WORK INSTRUCTION
The material below contains a line with "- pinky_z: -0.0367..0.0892" and a line with "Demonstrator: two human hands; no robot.". Copy exactly those two lines and all lines between them.

AVAILABLE DATA

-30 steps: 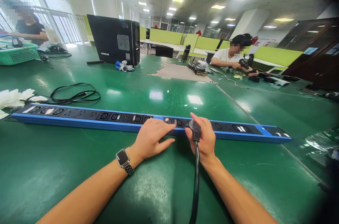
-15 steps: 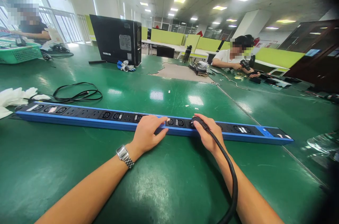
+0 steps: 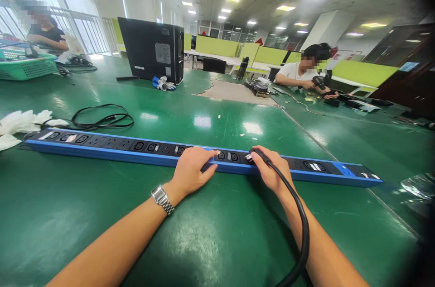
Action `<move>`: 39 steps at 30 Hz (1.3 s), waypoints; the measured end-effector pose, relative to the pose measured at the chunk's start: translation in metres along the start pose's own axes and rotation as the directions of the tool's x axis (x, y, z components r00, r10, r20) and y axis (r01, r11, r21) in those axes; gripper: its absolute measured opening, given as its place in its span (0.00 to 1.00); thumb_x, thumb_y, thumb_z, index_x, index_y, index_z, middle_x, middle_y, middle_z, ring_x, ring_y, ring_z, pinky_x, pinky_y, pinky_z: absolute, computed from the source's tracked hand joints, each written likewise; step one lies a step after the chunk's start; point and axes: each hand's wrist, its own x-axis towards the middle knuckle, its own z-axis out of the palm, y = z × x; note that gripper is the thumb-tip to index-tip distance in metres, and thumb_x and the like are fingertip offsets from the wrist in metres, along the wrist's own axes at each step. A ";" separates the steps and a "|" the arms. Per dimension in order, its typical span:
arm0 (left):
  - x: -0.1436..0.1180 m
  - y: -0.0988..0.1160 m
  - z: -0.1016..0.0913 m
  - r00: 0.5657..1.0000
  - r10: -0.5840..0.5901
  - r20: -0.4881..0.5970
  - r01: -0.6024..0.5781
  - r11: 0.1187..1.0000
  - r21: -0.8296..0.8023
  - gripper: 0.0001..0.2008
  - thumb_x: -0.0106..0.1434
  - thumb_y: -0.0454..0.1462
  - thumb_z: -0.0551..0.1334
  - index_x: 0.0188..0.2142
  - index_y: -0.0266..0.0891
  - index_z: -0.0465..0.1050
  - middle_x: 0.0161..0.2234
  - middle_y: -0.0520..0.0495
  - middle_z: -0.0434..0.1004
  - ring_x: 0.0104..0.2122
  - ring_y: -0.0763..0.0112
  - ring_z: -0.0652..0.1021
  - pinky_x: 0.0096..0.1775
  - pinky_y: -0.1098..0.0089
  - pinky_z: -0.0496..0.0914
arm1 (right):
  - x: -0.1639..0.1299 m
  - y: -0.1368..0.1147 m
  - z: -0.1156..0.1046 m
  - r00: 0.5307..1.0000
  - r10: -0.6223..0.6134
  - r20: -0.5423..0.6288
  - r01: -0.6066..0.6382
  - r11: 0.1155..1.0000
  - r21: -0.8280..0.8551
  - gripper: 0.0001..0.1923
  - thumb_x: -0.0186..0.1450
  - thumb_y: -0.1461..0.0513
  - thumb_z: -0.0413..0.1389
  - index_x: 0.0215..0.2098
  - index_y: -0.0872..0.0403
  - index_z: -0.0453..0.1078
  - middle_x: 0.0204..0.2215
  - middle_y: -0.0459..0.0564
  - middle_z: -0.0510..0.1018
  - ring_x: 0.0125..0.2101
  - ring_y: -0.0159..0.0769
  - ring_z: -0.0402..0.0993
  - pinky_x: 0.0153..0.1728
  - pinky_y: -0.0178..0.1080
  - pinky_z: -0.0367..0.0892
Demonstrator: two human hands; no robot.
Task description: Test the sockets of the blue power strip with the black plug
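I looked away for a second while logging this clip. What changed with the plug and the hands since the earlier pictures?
The right hand tipped the black plug from upright down onto the power strip, and its cable swung from straight toward the camera to arching over the right wrist. The left hand stayed flat on the strip, which did not visibly move on the table.

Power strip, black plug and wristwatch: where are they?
power strip (image 3: pixel 112 151), head view, blue side rail left of the hands.
black plug (image 3: pixel 255 154), head view, plug body at the right hand's fingertips.
wristwatch (image 3: pixel 159 195), head view, watch face.
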 end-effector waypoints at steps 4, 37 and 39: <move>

RESPONSE TO THIS EXERCISE
  - pinky_z: -0.0367..0.0892
Demonstrator: two human hands; no robot.

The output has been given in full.